His charity efforts are soaring as high as his country music career.
The record $503,000 raised at Gord Bamford’s seventh annual golf tourney at the Lacombe Golf Club and a sold-out gala in Red Deer last month had the country star shaking his head in wonder.
“I was thinking about our first year when the concert was on the lawn at the golf course with a flat-deck trailer,” said Bamford. “I never thought it would get this big.”
He set up his charitable foundation in 2008 to “give back and make a difference in people’s lives” — and has done just that.
The 16-time Canadian Country Music Award-winning artist has raised nearly $2 million to help children’s hospitals across Canada, the Make a Wish Foundation, Ronald McDonald House, and Big Brothers and Big Sisters. There’s an emphasis on youth-oriented charities in his giving, because of Bamford’s family focus and his own experiences.
“It’s pretty awesome to see what it’s done and how it’s helped,” he said. “When I moved from Australia at the age of four, I had a Big Brother. We had complications with our youngest daughter, Memphis, and spent time at the Ronald McDonald House. I’ve had the opportunity to go to lots of children’s hospitals and try and make a difference that day for them. I grew up playing lots of sports, so multi-use facilities in small communities made sense.”
Pride in his rural roots is a theme in Bamford’s music, with hits like “Farm Girl Strong” and “We’re All Cowboys.”
“I grew up in a farming community, my grandpa was in rodeo, so there was a lot of that influence,” said Bamford, who still lives near Lacombe.
The 750 gala attendees were treated to a concert featuring Bamford and his Nashville songwriting friends, as well as other musicians like Jason Blaine, Aaron Pritchett, Beverly Mahood, Cowboy Troy and even legendary rock band Trooper. Auction items ranged from golfing with a celebrity to signed guitars and even a private house concert with Bamford.
Keeping his base in central Alberta gives him a current perspective as well, as evidenced in his latest release “Where a Farm Used To Be,” which laments the problem of urban encroachment on agricultural land.
“It’s sure happening. From Lacombe, all the way to Red Deer, in the next 10 or 15 years, it may just be lots of houses and industrial areas. That’s just what happens, but it’s definitely why the song was written.”
Bamford, a past 4-H member and ongoing supporter, aims for a rural audience, even as he makes a big push into the American market over the next year.
“It’s a whole debate right now in country music,” he remarked. “Is country music country anymore?

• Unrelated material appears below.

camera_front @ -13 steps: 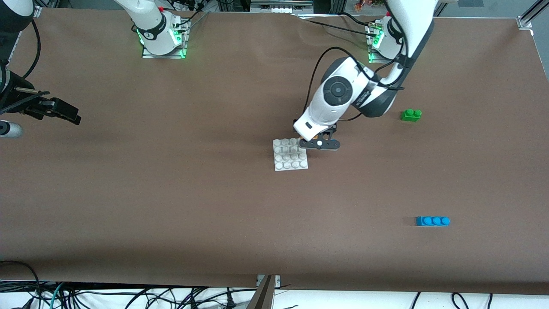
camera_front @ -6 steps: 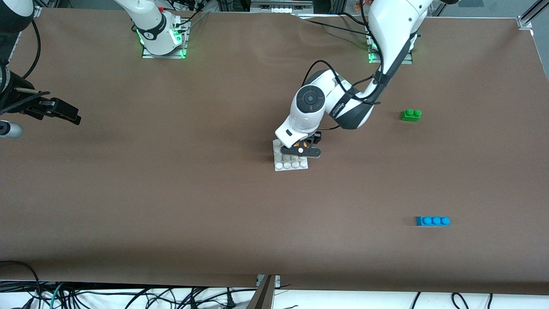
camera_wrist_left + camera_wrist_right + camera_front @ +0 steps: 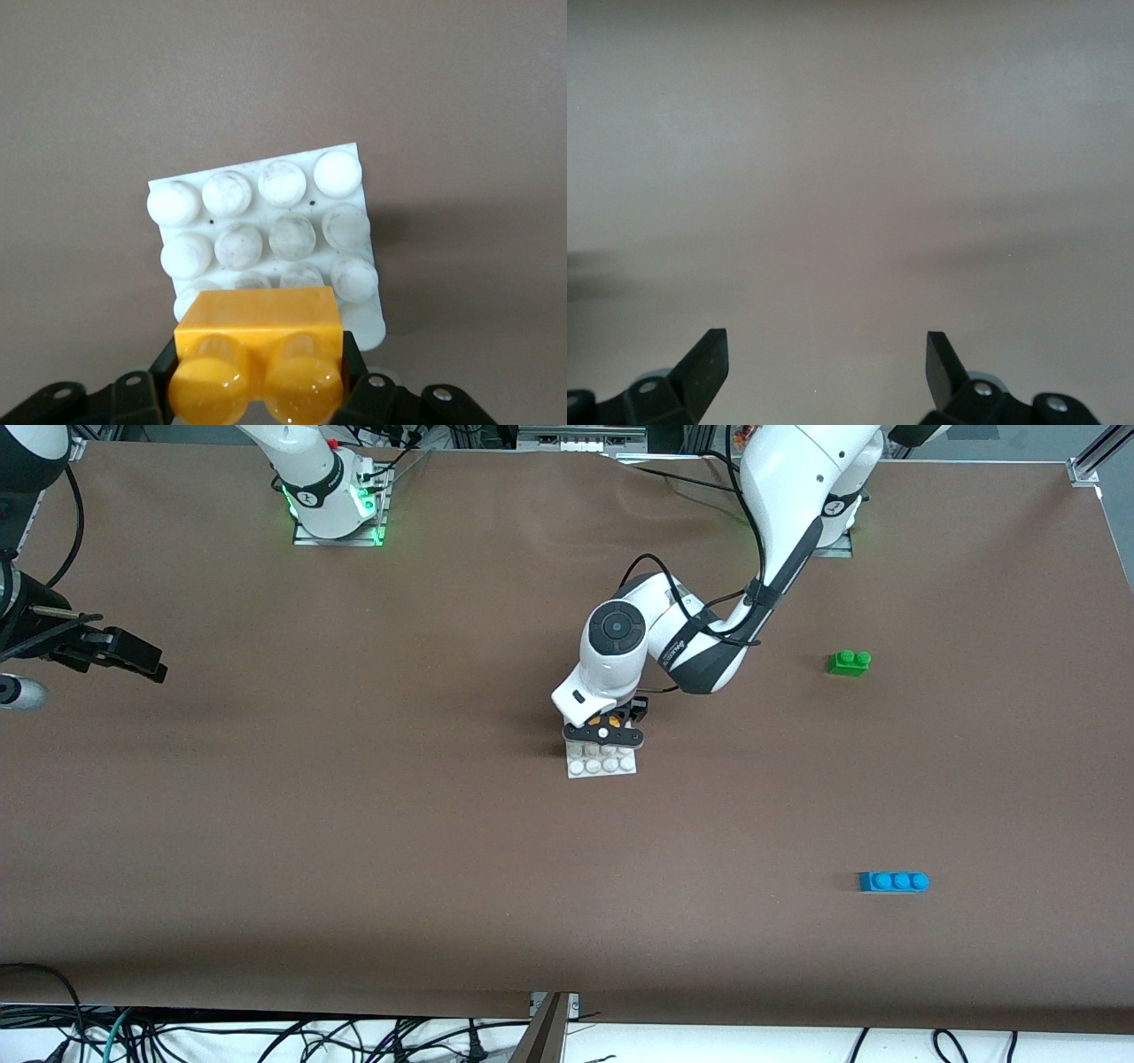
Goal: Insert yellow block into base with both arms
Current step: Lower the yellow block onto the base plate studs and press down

Not really, but the country music fan base is massive. I seem to be one of the only guys catering to it. I like it — less competition there!”
Blaine was so inspired by Bamford’s fundraising success in Lacombe that he started a similar event to raise funds for the Boys and Girls Club and a new college in his hometown of Pembrooke, Ont.
“It’s nice to be able to use the gift of music to do stuff like this,” said Blaine. “I grew up around farms. We find that people who listen to country music don’t just listen, they live it. I grew up raised to not forget where you come from, so it’s good to be doing that in my hometown, and it’s good to be here supporting Gord.”